Thursday, May 31, 2012

Quandaries

Yep, I'm in a few quandaries now.  We've been in this five-bedroom, two bath, full basement and attic storage house plus a two car garage with workshop and rafter storage for 16 years now (17 in the same city) and we're moving to a 3 br, two bath, hard-to-get-to attic storage no garage, no basement house.  For the past years I've become a hoarder, yes, I admit it.  I've had to touch everything I've sorted and packed only to realize I don't have room in the house in which we're moving to even store the boxes I already have packed that rest in a storage facility at present.  That's not even half the problem.  We have to move into a donated, rented small 2 br, one bath one closet farm house (thankfully with a huge garage) until the house I mentioned first is cleaned, painted, re-carpeted and dry walled.  Everything has to go to storage or into the rented garage.  How do I plan for the things that are necessities for a month, two, three while we live in Rented Wonder?  Who knows?  I'm overwhelmed now and just want to eat chocolate.  Aaaarg!

1 comment:

  1. I remember when my dad moved our family (6 kids) from PA to AZ in 1955. He sold our big house and bought a 35 ft long 8ft wide house trailer for us to live in. We had to quickly prioritize what we could keep, and it was hardly anything at all other than basic clothing. I kept my camera also. You do learn that you have way too much stuff and you only need a small part of that. So:

    1) Review again your possessions and be brutal. Give, sell or throw away anything you haven't used for a year. If you don't, your kids will when you die anyway. Then repack, hopefully into far fewer boxes.

    2) Expect to rent storage space once you are out of the big-garage temp house until you:

    3) Build a large garage with plenty of storage in the house you are remodeling.
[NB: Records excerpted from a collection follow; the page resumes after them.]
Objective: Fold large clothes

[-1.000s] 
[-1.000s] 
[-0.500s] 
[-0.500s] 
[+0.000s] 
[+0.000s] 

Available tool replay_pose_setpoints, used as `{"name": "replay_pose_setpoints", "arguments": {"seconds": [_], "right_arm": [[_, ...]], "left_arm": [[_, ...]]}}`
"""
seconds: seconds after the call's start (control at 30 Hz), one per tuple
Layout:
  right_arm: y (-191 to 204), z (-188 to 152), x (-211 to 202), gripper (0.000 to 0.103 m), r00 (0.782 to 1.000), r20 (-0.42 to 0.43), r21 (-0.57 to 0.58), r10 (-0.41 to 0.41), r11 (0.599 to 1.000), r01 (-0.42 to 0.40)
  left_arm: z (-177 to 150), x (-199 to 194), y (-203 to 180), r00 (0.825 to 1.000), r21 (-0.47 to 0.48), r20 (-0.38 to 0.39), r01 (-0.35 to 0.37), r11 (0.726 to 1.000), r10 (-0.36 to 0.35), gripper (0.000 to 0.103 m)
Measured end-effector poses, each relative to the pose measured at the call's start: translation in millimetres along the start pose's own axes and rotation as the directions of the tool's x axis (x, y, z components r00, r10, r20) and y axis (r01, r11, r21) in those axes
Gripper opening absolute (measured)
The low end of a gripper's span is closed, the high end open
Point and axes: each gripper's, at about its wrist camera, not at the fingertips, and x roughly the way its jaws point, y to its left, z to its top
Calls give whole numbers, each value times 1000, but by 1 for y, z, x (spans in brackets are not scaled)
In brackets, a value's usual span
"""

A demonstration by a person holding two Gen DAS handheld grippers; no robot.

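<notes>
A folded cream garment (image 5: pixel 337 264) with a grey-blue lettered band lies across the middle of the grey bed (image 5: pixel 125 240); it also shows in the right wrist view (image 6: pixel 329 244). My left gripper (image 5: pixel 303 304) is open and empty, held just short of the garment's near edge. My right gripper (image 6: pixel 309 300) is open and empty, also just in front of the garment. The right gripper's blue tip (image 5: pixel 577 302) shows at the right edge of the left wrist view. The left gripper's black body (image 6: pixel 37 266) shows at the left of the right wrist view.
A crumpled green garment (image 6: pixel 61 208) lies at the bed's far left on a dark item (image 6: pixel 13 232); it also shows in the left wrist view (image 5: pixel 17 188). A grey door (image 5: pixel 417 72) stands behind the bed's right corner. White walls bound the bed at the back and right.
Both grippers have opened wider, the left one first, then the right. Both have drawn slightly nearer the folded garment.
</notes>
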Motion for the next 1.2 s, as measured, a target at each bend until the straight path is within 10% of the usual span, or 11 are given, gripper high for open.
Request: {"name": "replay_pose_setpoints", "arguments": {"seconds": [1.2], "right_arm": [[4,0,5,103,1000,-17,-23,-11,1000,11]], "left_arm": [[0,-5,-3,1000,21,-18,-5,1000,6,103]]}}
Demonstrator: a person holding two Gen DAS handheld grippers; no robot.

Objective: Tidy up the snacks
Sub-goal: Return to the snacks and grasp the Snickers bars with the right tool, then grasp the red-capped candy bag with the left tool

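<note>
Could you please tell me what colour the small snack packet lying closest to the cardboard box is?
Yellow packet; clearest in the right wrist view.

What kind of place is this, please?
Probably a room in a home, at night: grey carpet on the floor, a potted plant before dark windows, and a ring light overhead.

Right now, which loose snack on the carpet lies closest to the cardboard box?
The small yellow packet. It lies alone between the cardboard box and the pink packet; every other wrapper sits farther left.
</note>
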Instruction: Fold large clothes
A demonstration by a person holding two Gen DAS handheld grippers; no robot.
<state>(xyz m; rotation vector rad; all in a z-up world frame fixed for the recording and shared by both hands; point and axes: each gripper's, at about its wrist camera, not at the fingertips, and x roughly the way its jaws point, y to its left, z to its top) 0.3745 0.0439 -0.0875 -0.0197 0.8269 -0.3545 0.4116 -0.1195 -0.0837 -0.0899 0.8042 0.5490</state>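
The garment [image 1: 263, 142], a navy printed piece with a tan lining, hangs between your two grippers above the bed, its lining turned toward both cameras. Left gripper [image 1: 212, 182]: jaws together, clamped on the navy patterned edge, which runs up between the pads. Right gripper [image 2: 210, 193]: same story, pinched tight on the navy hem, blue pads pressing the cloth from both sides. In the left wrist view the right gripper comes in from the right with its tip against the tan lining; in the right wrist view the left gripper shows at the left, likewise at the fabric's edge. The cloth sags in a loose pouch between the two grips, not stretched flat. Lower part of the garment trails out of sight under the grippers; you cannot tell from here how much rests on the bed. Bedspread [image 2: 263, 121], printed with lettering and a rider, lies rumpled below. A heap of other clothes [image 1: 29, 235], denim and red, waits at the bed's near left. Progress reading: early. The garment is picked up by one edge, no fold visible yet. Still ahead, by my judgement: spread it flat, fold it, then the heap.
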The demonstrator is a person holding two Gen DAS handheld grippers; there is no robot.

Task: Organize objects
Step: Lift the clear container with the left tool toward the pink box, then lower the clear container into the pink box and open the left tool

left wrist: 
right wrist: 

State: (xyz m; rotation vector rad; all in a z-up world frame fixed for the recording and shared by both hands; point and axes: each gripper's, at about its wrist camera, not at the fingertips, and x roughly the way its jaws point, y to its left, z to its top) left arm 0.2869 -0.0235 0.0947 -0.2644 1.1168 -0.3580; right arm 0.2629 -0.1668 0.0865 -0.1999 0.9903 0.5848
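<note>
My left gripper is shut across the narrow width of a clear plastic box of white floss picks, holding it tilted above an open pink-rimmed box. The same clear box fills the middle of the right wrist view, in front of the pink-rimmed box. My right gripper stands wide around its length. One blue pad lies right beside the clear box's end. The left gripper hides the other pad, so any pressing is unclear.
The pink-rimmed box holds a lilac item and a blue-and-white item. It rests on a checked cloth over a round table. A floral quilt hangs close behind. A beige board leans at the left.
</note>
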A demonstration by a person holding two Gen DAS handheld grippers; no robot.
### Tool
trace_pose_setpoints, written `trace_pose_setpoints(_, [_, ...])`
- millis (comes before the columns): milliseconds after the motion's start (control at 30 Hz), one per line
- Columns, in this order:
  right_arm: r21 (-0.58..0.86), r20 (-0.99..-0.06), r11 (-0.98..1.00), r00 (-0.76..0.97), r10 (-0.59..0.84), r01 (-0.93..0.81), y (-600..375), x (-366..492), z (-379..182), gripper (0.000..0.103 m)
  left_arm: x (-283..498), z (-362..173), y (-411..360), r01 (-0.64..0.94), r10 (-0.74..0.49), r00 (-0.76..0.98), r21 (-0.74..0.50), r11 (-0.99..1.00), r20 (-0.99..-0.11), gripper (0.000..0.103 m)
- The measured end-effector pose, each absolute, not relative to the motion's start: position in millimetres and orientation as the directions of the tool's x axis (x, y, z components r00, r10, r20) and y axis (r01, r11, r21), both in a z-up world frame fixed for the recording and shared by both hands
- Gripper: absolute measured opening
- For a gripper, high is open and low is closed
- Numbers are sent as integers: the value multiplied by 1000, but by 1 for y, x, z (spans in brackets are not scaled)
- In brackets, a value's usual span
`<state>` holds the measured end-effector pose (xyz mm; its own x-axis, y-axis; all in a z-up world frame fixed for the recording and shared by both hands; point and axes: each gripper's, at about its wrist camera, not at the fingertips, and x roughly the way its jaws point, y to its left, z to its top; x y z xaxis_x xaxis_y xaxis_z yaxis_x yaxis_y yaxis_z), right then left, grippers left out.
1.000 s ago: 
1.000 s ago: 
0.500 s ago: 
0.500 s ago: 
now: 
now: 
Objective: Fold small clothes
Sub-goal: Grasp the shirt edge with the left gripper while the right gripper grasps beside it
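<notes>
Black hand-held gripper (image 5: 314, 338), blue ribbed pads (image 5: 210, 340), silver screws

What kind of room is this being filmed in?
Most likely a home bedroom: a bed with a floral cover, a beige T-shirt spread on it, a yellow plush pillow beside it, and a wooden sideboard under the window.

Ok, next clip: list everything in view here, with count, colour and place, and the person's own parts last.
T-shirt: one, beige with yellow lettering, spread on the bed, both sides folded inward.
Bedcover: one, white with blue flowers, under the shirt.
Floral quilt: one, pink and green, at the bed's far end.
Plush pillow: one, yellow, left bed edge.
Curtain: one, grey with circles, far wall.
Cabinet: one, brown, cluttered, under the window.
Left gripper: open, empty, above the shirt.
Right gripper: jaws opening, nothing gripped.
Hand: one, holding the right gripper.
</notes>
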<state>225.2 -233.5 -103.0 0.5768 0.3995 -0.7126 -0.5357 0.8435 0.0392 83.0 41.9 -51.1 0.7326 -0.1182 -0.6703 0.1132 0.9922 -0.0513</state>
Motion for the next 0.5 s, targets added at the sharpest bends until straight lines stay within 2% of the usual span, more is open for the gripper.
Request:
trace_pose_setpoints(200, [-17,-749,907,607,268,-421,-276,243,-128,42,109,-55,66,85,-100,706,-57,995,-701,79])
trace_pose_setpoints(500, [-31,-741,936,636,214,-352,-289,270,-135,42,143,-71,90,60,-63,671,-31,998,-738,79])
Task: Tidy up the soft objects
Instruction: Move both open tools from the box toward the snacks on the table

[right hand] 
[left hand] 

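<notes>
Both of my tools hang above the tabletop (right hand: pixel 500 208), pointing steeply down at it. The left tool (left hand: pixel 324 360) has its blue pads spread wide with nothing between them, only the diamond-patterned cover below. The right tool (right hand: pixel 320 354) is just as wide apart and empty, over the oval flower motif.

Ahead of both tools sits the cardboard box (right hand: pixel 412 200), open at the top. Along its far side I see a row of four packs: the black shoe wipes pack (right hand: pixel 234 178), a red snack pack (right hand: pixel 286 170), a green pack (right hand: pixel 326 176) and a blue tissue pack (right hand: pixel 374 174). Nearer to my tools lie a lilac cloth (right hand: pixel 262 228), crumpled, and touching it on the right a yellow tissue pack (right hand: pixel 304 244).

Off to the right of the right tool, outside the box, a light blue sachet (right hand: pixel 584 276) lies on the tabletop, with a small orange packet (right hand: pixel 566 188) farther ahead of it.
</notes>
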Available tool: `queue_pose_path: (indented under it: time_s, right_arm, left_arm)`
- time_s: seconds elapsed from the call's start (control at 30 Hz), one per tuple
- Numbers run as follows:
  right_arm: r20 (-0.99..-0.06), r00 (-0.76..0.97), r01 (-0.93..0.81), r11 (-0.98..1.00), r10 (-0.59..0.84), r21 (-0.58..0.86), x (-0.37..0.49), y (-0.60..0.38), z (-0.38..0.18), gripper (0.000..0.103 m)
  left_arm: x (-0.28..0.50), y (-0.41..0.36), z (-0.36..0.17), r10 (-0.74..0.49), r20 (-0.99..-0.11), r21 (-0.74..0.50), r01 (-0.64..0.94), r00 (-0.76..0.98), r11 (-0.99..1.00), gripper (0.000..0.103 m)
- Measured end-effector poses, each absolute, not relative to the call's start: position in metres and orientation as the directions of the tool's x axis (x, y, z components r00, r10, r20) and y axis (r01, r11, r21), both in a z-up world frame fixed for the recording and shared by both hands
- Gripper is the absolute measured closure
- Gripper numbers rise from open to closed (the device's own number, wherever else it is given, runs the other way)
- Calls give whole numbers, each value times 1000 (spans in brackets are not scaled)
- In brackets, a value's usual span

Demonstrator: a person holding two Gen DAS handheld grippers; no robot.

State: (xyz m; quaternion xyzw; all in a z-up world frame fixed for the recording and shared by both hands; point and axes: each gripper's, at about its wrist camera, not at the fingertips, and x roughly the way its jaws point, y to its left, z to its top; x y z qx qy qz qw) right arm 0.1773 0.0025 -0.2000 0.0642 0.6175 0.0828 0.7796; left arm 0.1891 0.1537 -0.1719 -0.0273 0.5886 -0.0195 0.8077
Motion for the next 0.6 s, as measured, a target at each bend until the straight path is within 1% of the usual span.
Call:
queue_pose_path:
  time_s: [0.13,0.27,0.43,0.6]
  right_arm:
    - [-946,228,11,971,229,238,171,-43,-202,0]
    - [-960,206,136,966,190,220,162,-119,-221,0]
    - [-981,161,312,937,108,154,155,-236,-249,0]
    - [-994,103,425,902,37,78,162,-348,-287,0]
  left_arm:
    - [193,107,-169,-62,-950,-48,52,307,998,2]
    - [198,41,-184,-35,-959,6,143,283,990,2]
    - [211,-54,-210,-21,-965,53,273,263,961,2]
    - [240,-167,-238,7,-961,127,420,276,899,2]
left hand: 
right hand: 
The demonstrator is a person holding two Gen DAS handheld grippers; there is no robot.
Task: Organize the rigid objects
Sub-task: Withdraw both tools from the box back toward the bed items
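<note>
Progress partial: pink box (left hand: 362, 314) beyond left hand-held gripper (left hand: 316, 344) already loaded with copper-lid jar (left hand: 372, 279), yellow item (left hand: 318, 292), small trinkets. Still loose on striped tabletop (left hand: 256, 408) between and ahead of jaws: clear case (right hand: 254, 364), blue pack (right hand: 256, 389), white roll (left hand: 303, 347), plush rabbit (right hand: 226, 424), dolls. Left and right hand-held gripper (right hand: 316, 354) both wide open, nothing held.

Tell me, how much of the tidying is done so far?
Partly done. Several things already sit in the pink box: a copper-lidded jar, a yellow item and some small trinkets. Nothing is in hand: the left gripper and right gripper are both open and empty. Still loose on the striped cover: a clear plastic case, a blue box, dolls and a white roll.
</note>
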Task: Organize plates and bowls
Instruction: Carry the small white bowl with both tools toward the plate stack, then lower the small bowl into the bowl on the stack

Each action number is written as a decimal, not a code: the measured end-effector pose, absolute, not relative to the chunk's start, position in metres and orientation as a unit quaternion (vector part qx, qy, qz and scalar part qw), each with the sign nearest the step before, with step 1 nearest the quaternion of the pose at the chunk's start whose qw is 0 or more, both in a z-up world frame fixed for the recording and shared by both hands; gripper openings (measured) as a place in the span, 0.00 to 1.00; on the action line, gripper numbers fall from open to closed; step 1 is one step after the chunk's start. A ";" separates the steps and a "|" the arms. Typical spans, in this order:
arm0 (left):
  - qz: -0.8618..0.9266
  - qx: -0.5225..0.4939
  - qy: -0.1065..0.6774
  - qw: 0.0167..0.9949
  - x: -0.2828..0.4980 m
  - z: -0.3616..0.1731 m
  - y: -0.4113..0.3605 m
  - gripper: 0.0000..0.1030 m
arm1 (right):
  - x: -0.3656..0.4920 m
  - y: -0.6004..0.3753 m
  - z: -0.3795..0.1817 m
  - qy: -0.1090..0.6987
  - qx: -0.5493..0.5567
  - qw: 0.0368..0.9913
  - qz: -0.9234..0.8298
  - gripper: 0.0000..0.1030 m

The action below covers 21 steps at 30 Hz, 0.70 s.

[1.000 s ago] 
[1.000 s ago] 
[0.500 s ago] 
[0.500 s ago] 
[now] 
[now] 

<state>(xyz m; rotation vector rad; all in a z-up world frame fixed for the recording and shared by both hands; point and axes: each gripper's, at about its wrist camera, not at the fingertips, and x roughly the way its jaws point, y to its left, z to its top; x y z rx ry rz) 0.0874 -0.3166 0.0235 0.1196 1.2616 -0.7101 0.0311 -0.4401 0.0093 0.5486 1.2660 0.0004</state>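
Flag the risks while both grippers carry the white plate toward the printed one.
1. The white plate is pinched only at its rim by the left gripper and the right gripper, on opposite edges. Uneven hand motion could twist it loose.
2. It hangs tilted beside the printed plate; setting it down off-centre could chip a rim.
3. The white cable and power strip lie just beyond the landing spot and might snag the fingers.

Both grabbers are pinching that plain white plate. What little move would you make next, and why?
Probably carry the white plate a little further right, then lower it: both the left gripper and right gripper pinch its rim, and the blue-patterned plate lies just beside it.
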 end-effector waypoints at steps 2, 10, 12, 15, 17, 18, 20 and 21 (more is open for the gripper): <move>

    4) Redo step 1 as needed.

    5) Eat more chocolate.

    I used to go to a lot of estate sales when I was dealing with antique furniture, and it was always very sad to see a person's lifelong collection of stuff either sold off for a pittance or thrown away or even stepped on (e.g. old family photos on the floor). I learned not to place too much value on things, because I saw too many kids turning their parent's treasures into cash after the parents died with strange people pawing through the deceased stuff.

    Sally, I will miss you terribly! But you are a tough lady and you will make things work out. I hope you keep this blog open as well!